Fez contrabando durante mais de vinte anos, mas não faz questão de voltar a reviver aqueles tempos. “Não tenho saudades, não gostaria de voltar a viver esses tempos, havia muito medo e muita fome e tratavam-me mal. Os guardas espanhóis eram piores que os portugueses. Com os portugueses cheguei a estar até dias seguidos e ofereciam um copo e tudo para beber, mas aqui em Espanha, por qualquer coisa prendiam”, referiu.

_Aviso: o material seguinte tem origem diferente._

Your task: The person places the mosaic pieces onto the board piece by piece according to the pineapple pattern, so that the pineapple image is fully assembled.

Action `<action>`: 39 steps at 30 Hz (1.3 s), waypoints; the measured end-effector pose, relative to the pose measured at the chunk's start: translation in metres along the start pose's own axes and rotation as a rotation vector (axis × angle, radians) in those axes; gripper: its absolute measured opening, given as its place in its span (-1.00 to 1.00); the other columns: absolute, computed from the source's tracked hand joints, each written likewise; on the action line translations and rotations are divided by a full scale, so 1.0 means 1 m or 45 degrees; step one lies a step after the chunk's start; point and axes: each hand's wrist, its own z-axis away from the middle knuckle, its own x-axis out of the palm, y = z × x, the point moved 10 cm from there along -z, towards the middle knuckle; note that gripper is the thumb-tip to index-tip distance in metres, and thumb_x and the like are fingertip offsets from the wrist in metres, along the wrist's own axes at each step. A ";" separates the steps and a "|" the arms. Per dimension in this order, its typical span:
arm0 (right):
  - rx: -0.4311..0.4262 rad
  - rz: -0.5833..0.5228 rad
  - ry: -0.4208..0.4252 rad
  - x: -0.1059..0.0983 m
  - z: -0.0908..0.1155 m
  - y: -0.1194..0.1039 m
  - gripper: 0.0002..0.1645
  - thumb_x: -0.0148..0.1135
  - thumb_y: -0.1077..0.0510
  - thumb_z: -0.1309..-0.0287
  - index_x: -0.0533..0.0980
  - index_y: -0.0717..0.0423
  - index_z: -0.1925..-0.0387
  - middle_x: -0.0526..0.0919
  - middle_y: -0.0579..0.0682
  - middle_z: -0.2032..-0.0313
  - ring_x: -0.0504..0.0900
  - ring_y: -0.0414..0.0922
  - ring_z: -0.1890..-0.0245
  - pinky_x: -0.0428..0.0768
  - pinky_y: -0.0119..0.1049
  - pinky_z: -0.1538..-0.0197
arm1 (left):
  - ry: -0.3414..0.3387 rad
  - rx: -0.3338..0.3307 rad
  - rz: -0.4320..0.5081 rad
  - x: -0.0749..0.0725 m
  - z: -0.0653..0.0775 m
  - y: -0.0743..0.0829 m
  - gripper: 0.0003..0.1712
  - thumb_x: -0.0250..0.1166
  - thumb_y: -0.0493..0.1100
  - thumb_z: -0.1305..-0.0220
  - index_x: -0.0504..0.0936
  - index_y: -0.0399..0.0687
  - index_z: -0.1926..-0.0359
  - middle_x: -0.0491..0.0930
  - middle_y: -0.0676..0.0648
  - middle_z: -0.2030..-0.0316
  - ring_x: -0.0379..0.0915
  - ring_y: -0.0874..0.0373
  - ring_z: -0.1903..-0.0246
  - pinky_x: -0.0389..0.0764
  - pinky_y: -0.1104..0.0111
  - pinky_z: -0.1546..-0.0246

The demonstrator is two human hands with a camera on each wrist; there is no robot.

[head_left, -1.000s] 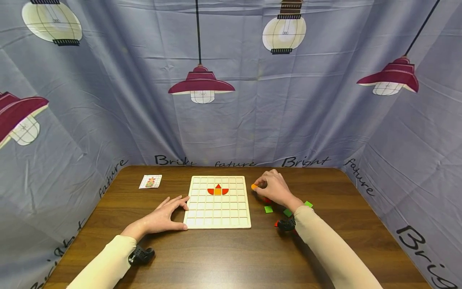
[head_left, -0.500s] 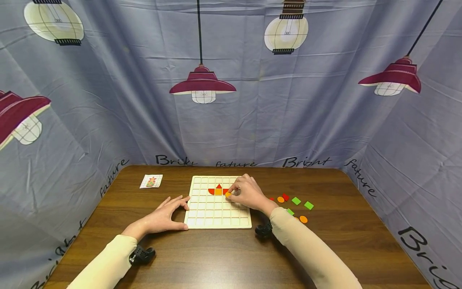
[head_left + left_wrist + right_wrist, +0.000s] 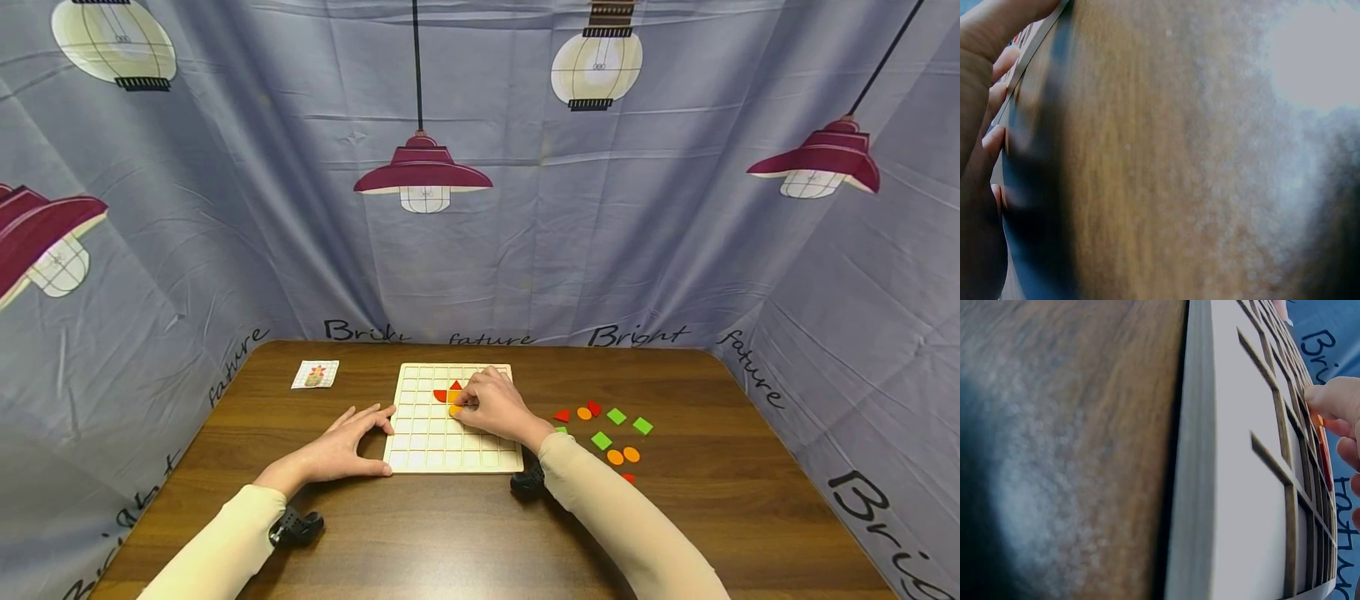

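A pale gridded board [image 3: 420, 458] lies on the brown table. My left hand [image 3: 337, 450] touches its left edge, fingers spread, thumb by the near left corner. Over the board's upper middle, my right hand [image 3: 495, 408] pinches an orange disc [image 3: 454, 411] at the cell below an orange square [image 3: 453, 397]. Above that square sits a red triangle [image 3: 456, 385], with a red rounded piece [image 3: 439, 396] on its left. The matching red piece on the right is hidden by my right fingers in the head view. The right wrist view shows the thumb [image 3: 1322, 397] low over the grid.
Right of the board lie loose pieces: green squares [image 3: 602, 441], orange discs [image 3: 631, 455] and red ones [image 3: 562, 416]. A small card with a pineapple-like picture [image 3: 315, 375] lies at the back left. A printed curtain [image 3: 600, 250] stands behind the table.
My right hand has carried the orange disc leftward from beside the board's right edge to the cell under the orange square. My left hand has stayed at the left edge.
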 end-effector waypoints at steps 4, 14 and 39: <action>0.004 -0.008 0.002 0.000 0.000 0.001 -0.84 0.49 -0.13 -0.16 0.74 -0.21 0.30 0.54 -0.32 0.35 0.37 -0.21 0.18 0.38 -0.25 0.05 | 0.003 -0.001 0.006 0.000 0.000 0.000 -0.40 0.53 0.22 -0.12 0.49 0.08 -0.03 0.25 -0.15 -0.51 -0.02 -0.24 -0.53 -0.28 -0.24 -0.48; 0.035 -0.009 0.008 0.000 0.001 0.006 -0.86 0.48 -0.13 -0.16 0.75 -0.24 0.30 0.54 -0.35 0.34 0.36 -0.22 0.19 0.38 -0.24 0.03 | 0.002 0.000 0.002 0.000 0.000 0.001 -0.40 0.52 0.22 -0.12 0.49 0.08 -0.03 0.24 -0.15 -0.51 -0.01 -0.24 -0.53 -0.27 -0.24 -0.48; 0.160 -0.139 0.074 -0.049 0.019 0.040 -0.73 0.49 -0.05 -0.19 0.75 -0.10 0.10 0.56 -0.23 0.31 0.34 -0.14 0.19 0.32 -0.15 0.06 | -0.002 -0.005 -0.011 0.000 0.000 0.002 -0.40 0.51 0.24 -0.13 0.50 0.09 -0.03 0.23 -0.16 -0.52 0.00 -0.24 -0.52 -0.25 -0.24 -0.48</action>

Xosé Pordomingo conhece bem os antigos contrabandistas do lado português. Um deles era Miguel Arribas, de Freixiosa, Miranda do Douro.
Também começou com 17 ou 18 anos e a justificação é clara. “Fui por causa da fome, da necessidade, para ganhar algum”, disse.
Reconhece que ganhavam muito dinheiro com o café e com o tecido. Mas o medo também tomava conta de si, principalmente quando corria risco. “Só de uma vez tira- ram-nos duas peças de pano e um rolo grande. Com medo meti-me a correr e eu ainda consegui levar uma peça de pano. Apanhei um barco pequeno depois meti-me por um caminho até lá em cima,
mas os guardas já vinham com outras peças que apa-nharam do rio e prenderam o meu irmão, mas eu vim para casa”, contou, salientando que “sempre” conseguiu fugir.
Fazia contrabando uma vez por semana, quando não era duas. Sabiam falar espanhol e combinavam com os contrabandistas do país vizinho, que os esperavam. “Usávamos seis caminhos para não serem sempre os mesmos e conseguir fugir aos guardas”, explicou.
Ainda assim, perdiam “muitas cargas”, mas não tinham alternativa senão continuar, tinham que “ganhar o pão”.
Tempos difíceis dos quais também não tem saudades. “Não voltava a esse tempo, andávamos sempre com medo e vínhamos muitas vezes para casa sem nada, porque nos tiravam o contrabando”, frisou.
Já do outro lado da moeda estava o pai de Abílio Barril. Foi guarda-fiscal e lembra-se bem dos tempos em que morava em Constatim e via o pai tirar o contrabando. “Via o contrabando, porque o meu pai muitas vezes tirava-o às pessoas e depois mandava-as a nossa casa buscar a fogaça. A vida era tão difícil, coitados”, recorda.
Mas salienta que par ao seu pai, enquanto guarda-fiscal, também não era fácil. “O meu pai para vir a Miranda do Douro chegou a ir a Movheros, em Espanha, comprar uma ou duas latas de escabeche e vir apresentá-las à secção a Miranda para depois poder ter uma folga e poder vir a casa”, contou.
O material tirado aos contrabandistas era depois leiloado na alfândega de Miranda do Douro.
Agora os caminhos que eram utilizados para o contrabando e que garantiam o sustento de muitas famílias estão já cobertos de mato, como se o tempo quisesse de alguma forma apagar a história.